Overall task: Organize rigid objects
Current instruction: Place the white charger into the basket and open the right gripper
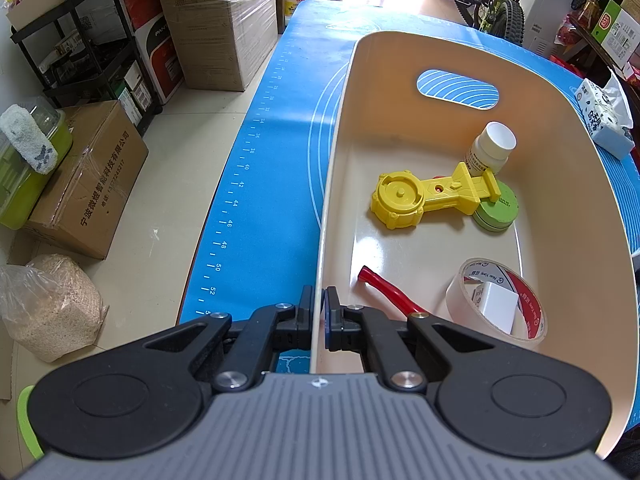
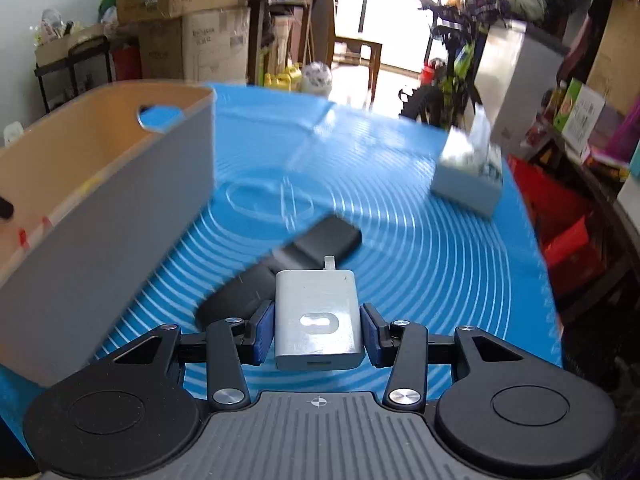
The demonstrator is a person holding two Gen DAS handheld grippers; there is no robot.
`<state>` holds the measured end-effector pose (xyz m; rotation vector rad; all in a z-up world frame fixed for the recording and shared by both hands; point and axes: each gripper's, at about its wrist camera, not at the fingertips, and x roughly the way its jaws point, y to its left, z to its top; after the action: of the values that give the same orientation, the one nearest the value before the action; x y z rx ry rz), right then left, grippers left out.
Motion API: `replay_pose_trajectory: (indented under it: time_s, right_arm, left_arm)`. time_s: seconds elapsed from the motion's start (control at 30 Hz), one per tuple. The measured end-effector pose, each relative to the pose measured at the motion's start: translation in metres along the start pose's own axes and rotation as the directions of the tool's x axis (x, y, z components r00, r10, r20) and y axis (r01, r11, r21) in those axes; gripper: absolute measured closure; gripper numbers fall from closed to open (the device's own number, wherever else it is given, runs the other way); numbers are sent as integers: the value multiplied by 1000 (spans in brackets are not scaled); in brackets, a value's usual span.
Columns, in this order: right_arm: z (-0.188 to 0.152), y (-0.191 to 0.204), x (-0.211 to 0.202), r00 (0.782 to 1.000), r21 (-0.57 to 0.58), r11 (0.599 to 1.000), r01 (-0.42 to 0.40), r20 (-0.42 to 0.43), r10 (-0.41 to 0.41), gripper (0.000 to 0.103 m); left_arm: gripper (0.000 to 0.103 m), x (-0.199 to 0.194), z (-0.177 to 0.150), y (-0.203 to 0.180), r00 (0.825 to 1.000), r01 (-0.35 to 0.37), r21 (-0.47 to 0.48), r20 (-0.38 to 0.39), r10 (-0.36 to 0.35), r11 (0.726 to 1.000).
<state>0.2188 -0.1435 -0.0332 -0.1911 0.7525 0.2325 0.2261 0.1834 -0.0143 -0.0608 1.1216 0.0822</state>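
My left gripper [image 1: 320, 304] is shut on the near wall of a cream bin [image 1: 340, 128] on the blue mat. In the bin lie a yellow toy [image 1: 424, 198], a green disc [image 1: 498, 212], a white bottle [image 1: 490, 148], a red-handled tool [image 1: 386, 288] and a tape roll [image 1: 500, 304] with a white block inside it. My right gripper [image 2: 320, 332] is shut on a white charger [image 2: 318, 316] and holds it above the mat. A black object [image 2: 280, 268] lies on the mat under it. The bin [image 2: 120, 200] stands to the left in the right wrist view.
A tissue pack [image 1: 604, 116] sits on the mat right of the bin and shows in the right wrist view [image 2: 468, 176]. Cardboard boxes [image 1: 88, 184], a black shelf rack [image 1: 80, 52] and a sack [image 1: 52, 308] stand on the floor left of the table. A bicycle [image 1: 496, 0] stands beyond the table's far end.
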Motion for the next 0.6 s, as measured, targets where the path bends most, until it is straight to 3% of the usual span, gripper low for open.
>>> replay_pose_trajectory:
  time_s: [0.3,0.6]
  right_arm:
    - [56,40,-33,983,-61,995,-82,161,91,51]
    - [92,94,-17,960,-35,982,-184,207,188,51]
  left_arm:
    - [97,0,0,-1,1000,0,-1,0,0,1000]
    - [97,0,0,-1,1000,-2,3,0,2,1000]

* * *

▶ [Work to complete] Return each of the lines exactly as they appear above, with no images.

▶ [Exercise output]
Overall task: Organize rigid objects
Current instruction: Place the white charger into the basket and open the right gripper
The demonstrator is a person holding two Gen DAS handheld grippers; there is no robot.
`<state>` holds the measured end-effector pose (xyz m; rotation vector rad; all in a z-up world frame fixed for the recording and shared by both hands; point and axes: each gripper's, at about its wrist camera, not at the fingertips, and x roughly the way its jaws point, y to its left, z to its top; after the action: of the values that give the same orientation, the one nearest the value before the action; x y z rx ry rz), right then left, grippers left out.
Motion API: `replay_pose_trajectory: (indented under it: time_s, right_arm, left_arm)`. time_s: seconds elapsed from the motion's start (control at 30 Hz), one per tuple. The measured end-effector pose, each relative to the pose measured at the motion's start: translation in metres along the start pose's own axes and rotation as the directions of the tool's x axis (x, y, z components r00, r10, r20) and y axis (r01, r11, r21) in those axes; gripper: absolute measured closure; gripper numbers fall from closed to open (the device's own number, wherever else it is given, runs the other way); numbers are sent as integers: the value multiplied by 1000 (spans in brackets are not scaled); in brackets, a value's usual span.
Columns, in this order: right_arm: z (-0.188 to 0.152), y (-0.191 to 0.204), x (-0.211 to 0.202), r00 (0.782 to 1.000), r21 (-0.57 to 0.58), r11 (0.599 to 1.000), r01 (-0.42 to 0.40), r20 (-0.42 to 0.43), r10 (-0.41 to 0.41), gripper (0.000 to 0.103 m); left_arm: gripper (0.000 to 0.103 m), x (-0.199 to 0.194), z (-0.177 to 0.150), y (-0.203 to 0.180), r00 (0.825 to 1.000), r01 (-0.35 to 0.37), r21 (-0.47 to 0.48), r20 (-0.38 to 0.39), r10 (-0.36 to 0.35), r11 (0.726 to 1.000).
<state>0.2188 -0.1435 -0.0332 -0.1911 0.7525 0.2325 0.2261 0.1834 -0.0143 -0.0608 1.1216 0.0822</state>
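My left gripper [image 1: 320, 304] is shut on the near wall of a cream bin [image 1: 340, 128] on the blue mat. In the bin lie a yellow toy [image 1: 424, 198], a green disc [image 1: 498, 212], a white bottle [image 1: 490, 148], a red-handled tool [image 1: 386, 288] and a tape roll [image 1: 500, 304] with a white block inside it. My right gripper [image 2: 320, 332] is shut on a white charger [image 2: 318, 316] and holds it above the mat. A black object [image 2: 280, 268] lies on the mat under it. The bin [image 2: 120, 200] stands to the left in the right wrist view.
A tissue pack [image 1: 604, 116] sits on the mat right of the bin and shows in the right wrist view [image 2: 468, 176]. Cardboard boxes [image 1: 88, 184], a black shelf rack [image 1: 80, 52] and a sack [image 1: 52, 308] stand on the floor left of the table. A bicycle [image 1: 496, 0] stands beyond the table's far end.
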Motion for the next 0.6 s, as measured, targets where the path bends most, until it is straight to 3% of the usual span, gripper low for open.
>>> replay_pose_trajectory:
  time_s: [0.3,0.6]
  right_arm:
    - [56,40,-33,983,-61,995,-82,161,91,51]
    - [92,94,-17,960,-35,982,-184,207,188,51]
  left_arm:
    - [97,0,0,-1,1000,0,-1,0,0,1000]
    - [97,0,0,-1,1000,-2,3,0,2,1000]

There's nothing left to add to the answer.